What the task requires | Search the data for the string "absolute" and copy each line in which it appears.

Data below |
-- -- --

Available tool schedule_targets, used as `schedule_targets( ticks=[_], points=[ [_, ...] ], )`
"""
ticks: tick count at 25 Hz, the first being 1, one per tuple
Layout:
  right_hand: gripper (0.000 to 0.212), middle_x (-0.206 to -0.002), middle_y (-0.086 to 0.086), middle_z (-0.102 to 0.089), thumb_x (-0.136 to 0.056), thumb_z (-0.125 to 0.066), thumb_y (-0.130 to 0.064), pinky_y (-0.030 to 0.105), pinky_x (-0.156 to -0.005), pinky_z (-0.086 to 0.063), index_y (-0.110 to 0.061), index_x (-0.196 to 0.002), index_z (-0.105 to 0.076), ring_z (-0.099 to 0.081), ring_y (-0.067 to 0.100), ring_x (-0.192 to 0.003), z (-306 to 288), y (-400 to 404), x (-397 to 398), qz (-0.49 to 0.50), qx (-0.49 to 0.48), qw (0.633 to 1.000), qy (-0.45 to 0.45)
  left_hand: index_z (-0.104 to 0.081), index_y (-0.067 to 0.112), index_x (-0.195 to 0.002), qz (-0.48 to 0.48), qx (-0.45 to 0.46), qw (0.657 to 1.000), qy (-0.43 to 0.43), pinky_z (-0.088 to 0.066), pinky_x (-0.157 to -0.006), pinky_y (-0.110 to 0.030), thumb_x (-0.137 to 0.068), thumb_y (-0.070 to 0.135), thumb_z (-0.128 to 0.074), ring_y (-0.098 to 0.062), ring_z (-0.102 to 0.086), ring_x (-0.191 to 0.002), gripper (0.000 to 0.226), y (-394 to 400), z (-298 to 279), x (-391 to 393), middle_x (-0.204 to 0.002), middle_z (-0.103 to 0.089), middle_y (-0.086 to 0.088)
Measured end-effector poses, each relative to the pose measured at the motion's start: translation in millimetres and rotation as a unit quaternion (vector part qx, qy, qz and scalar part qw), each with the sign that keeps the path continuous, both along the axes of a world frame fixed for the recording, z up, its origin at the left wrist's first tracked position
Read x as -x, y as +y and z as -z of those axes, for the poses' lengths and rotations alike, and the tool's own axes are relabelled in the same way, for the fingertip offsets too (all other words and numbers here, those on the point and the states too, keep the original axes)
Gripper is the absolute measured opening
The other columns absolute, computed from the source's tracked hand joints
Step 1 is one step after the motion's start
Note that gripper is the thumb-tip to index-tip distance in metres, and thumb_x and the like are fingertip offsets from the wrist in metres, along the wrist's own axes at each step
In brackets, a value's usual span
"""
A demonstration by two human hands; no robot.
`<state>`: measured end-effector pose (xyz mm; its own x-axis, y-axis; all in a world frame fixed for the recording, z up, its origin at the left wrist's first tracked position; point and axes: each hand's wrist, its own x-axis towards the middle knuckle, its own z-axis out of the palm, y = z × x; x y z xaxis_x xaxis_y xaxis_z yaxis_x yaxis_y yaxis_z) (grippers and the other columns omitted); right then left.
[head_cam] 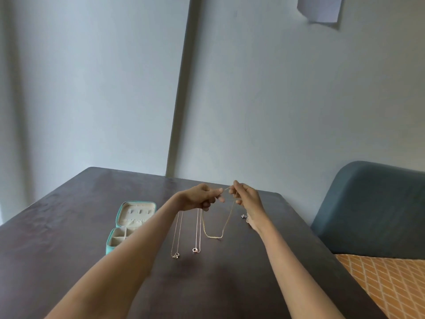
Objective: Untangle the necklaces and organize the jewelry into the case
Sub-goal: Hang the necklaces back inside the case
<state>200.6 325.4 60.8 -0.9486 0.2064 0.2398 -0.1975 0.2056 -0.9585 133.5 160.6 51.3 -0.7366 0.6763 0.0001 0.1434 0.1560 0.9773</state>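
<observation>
Head view: I am looking down at the dark counter point(230, 284), which is carrying everything, with a blue chair point(372, 212) standing just beside its right edge. The teal jewelry case point(117, 223) is lying open on the counter, left of my left forearm, its compartments showing. My left hand point(200, 197) is pinching the tops of the chains, and my right hand point(247, 199) is pinching one gold strand close beside it, so both sets of fingers are curled onto chain.

From the left hand, two thin necklaces are hanging, one with a pendant point(176, 255) and one with a ring pendant point(196, 250), both reaching down near the counter. The gold chain point(215, 236) is looping between the two hands.

My worry: pulling the hands apart too quickly is likely to tighten any knot near the fingertips, or snap a fine link. A small cluster of jewelry point(245, 216) behind my right wrist is too blurred to identify, and my wrist could sweep it off.
</observation>
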Motion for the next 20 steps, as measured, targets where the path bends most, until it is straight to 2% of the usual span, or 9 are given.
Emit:
schedule_targets(
  ticks=[2,4,6,8,10,12,15,18,20],
  points=[
    [0.026,-0.071,0.000,-0.059,-0.098,-0.044,-0.028,0.022,-0.062,-0.040,-0.014,-0.080,-0.055,-0.052,0.011,-0.064,-1.9,-8.2,-0.9,0.020,0.035,0.999,-0.012,-0.055,0.013,-0.078,0.019,-0.027,0.999,-0.019,-0.037,-0.057,-0.022,-0.096,0.042,-0.044,-0.010,-0.025,-0.050,0.036,-8.9,-7.7,-8.8,-0.061,-0.019,0.000],
    [0.026,-0.062,0.002,-0.050,-0.101,-0.038,-0.026,0.020,-0.053,-0.038,-0.012,-0.083,-0.052,-0.045,0.012,-0.053,3.4,-15.9,-2.4,0.029,0.041,0.998,-0.026,-0.047,0.016,-0.071,0.006,-0.109,0.993,-0.050,-0.036,-0.055,-0.021,-0.095,0.042,-0.047,-0.010,-0.025,-0.050,0.036,-15.6,-14.7,-13.3,-0.060,-0.022,0.002],
    [0.029,-0.058,0.000,-0.042,-0.101,-0.034,-0.024,0.019,-0.051,-0.035,-0.008,-0.091,-0.055,-0.038,0.010,-0.049,13.8,-22.1,-2.8,0.018,-0.011,0.999,-0.044,-0.050,0.015,-0.073,-0.037,-0.207,0.972,-0.102,-0.037,-0.053,-0.020,-0.095,0.038,-0.048,-0.009,-0.029,-0.047,0.032,-19.0,-19.7,-13.1,-0.058,-0.035,0.003],
    [0.032,-0.057,-0.002,-0.037,-0.101,-0.034,-0.023,0.019,-0.050,-0.034,-0.006,-0.097,-0.060,-0.033,0.009,-0.048,22.1,-28.8,-4.0,-0.008,-0.065,0.996,-0.061,-0.057,0.014,-0.083,-0.061,-0.280,0.947,-0.147,-0.044,-0.053,-0.022,-0.099,0.033,-0.043,-0.010,-0.043,-0.045,0.029,-19.6,-20.9,-12.1,-0.061,-0.053,0.003],
    [0.031,-0.056,-0.003,-0.035,-0.100,-0.037,-0.023,0.019,-0.048,-0.035,-0.008,-0.100,-0.064,-0.032,0.008,-0.046,24.6,-36.6,-7.0,-0.036,-0.106,0.991,-0.069,-0.060,0.010,-0.092,-0.066,-0.341,0.922,-0.170,-0.055,-0.062,-0.027,-0.101,0.027,-0.037,-0.015,-0.063,-0.059,0.030,-18.1,-17.8,-10.4,-0.076,-0.068,-0.001],
    [0.029,-0.056,-0.003,-0.036,-0.099,-0.041,-0.022,0.020,-0.048,-0.035,-0.008,-0.101,-0.067,-0.035,0.008,-0.043,24.6,-42.7,-10.7,-0.058,-0.146,0.985,-0.070,-0.060,0.005,-0.097,-0.086,-0.382,0.903,-0.175,-0.059,-0.075,-0.031,-0.101,0.023,-0.037,-0.023,-0.069,-0.083,0.030,-15.8,-11.7,-5.9,-0.097,-0.069,-0.009],
    [0.024,-0.057,-0.003,-0.042,-0.094,-0.053,-0.026,0.018,-0.048,-0.036,-0.006,-0.091,-0.066,-0.040,0.010,-0.044,18.0,-47.9,-13.5,-0.071,-0.215,0.971,-0.071,-0.061,0.002,-0.099,-0.113,-0.311,0.936,-0.120,-0.057,-0.075,-0.030,-0.101,0.020,-0.038,-0.027,-0.065,-0.093,0.029,-12.7,-0.2,-3.3,-0.105,-0.065,-0.013],
    [0.025,-0.056,-0.003,-0.047,-0.088,-0.061,-0.030,0.017,-0.045,-0.037,-0.013,-0.071,-0.056,-0.042,0.009,-0.043,3.5,-48.7,-13.0,-0.064,-0.236,0.967,-0.071,-0.063,0.002,-0.096,-0.084,-0.136,0.986,-0.054,-0.055,-0.068,-0.029,-0.101,0.019,-0.038,-0.022,-0.064,-0.074,0.031,-13.2,4.4,-10.2,-0.091,-0.066,-0.012],
    [0.029,-0.055,-0.002,-0.046,-0.087,-0.063,-0.032,0.016,-0.045,-0.037,-0.015,-0.066,-0.052,-0.041,0.008,-0.043,-4.8,-46.4,-14.0,-0.049,-0.180,0.980,-0.066,-0.062,0.000,-0.093,-0.041,-0.067,0.996,-0.036,-0.054,-0.061,-0.027,-0.102,0.018,-0.036,-0.020,-0.062,-0.061,0.033,-13.9,3.9,-16.9,-0.080,-0.065,-0.012]
  ],
)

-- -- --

Final answer |
Gripper is the absolute measured opening
The other columns absolute, computed from the source's tracked hand joints

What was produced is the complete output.